The first signs of dissent are appearing among voting members of the Federal Open Market Committee, prompted by uncertainty over the economy's direction and evidenced by the number of recent requests to raise the discount rate.

The first signs of dissent are appearing among voting members of the Federal Open Market Committee, prompted by uncertainty over the economy's direction and evidenced by the number of recent requests to raise the discount rate. Last week's interest-rate hike was the first in the current economic cycle to be accompanied by a less-than-unanimous request to raise the discount rate.

Overall, 10 of the 12 Federal Reserve banks requested a 25 basis point increase to 3% in their discount rates at last week's FOMC meeting. The non-unanimous vote suggests some of the banks prefer a Fed pause, according to Gary Thayer, chief economist at A.G. Edwards. The two dissenters were the Federal Reserve Bank of Dallas, which so far is holding rates steady, and the Federal Reserve Bank of San Francisco, which did not submit a request to raise its discount rate in time for the FOMC meeting.

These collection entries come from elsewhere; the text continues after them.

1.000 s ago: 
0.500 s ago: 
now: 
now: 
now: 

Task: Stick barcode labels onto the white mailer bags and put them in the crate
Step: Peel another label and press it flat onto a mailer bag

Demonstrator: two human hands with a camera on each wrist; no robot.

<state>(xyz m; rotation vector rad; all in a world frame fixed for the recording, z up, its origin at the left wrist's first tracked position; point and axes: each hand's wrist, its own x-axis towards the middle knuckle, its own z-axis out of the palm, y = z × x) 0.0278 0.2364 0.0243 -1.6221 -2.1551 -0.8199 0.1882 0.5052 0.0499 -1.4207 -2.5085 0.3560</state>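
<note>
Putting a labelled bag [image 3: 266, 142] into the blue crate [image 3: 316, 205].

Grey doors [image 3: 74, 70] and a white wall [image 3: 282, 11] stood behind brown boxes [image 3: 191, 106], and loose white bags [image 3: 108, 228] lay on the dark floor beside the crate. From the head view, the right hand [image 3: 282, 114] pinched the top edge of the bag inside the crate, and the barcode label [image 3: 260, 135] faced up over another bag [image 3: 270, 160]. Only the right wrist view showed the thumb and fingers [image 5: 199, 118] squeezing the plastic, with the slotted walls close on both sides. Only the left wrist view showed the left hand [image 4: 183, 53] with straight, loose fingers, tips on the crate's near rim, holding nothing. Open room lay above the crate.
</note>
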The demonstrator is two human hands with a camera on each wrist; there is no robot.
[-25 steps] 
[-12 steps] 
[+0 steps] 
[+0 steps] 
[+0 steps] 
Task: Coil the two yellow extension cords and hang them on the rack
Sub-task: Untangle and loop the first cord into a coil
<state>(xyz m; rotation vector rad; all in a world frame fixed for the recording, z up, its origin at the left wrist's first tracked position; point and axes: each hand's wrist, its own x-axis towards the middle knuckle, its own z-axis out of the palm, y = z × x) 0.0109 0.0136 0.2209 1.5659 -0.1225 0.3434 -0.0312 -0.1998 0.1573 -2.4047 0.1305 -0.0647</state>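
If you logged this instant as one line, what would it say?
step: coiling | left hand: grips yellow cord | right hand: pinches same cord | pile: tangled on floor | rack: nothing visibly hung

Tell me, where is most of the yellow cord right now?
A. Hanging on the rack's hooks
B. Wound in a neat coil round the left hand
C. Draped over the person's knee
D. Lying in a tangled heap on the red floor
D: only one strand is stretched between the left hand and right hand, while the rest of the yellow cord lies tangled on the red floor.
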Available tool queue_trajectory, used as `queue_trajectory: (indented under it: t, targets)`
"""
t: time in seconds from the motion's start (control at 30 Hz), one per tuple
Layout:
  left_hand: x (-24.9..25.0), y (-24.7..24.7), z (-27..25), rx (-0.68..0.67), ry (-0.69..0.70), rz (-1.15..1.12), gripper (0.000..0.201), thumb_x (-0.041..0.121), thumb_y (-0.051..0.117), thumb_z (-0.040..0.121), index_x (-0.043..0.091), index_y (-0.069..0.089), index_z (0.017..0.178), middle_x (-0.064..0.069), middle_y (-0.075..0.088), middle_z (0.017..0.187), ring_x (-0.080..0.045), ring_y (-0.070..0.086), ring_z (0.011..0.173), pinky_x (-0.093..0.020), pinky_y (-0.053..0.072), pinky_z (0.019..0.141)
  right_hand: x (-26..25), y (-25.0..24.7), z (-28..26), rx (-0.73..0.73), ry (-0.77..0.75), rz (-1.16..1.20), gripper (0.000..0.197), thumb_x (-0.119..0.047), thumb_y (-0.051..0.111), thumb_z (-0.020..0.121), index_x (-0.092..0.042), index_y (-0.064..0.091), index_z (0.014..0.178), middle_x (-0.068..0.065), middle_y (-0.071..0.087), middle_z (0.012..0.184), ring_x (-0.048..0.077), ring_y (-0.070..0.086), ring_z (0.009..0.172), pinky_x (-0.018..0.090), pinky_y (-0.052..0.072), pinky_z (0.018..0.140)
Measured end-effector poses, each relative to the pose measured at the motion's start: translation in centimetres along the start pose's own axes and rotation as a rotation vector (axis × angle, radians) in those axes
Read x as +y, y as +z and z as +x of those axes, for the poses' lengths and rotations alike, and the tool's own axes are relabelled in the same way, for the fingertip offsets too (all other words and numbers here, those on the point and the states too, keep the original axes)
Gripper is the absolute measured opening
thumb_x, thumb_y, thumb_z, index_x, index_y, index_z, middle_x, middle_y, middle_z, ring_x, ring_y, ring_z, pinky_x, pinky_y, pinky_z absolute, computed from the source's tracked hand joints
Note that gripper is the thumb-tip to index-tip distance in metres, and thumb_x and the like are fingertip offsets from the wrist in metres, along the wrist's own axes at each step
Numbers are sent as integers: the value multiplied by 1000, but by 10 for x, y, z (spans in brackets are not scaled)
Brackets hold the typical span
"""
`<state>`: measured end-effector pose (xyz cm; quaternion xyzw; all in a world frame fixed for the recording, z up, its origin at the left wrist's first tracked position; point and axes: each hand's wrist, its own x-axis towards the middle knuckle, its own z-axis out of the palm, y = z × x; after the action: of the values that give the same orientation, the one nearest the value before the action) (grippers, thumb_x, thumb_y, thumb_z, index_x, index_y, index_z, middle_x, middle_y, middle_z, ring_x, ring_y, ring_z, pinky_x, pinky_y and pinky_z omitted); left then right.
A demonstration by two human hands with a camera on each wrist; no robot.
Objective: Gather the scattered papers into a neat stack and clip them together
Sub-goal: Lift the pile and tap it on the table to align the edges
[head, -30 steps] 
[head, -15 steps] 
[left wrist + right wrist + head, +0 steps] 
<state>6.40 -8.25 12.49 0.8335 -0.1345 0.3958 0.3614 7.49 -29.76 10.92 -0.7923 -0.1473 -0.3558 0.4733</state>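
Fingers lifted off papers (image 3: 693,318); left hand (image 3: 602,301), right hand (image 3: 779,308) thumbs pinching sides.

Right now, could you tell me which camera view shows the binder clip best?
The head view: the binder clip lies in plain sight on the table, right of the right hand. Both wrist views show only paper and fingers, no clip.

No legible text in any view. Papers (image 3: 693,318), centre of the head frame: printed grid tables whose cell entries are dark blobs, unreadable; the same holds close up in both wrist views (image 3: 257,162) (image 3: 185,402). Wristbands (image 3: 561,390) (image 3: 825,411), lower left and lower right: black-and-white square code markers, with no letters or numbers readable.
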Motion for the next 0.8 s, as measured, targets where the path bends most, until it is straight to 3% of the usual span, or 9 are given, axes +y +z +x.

The dissent, however limited, could be short-lived. Next year's rotation of Federal Reserve presidents within the FOMC will bring in voting members who are slightly more in line with Fed Chairman Alan Greenspan than some of the current members, according to economists.

The incoming members are more hawkish and in line with Greenspan's view of the economy, according to John Herrmann, director of economic commentary at Cantor Viewpoint. "Santomera and Stern are close to Greenspan. The FOMC's tone will be one of willingness to raise rates and keep rates measured," he predicted.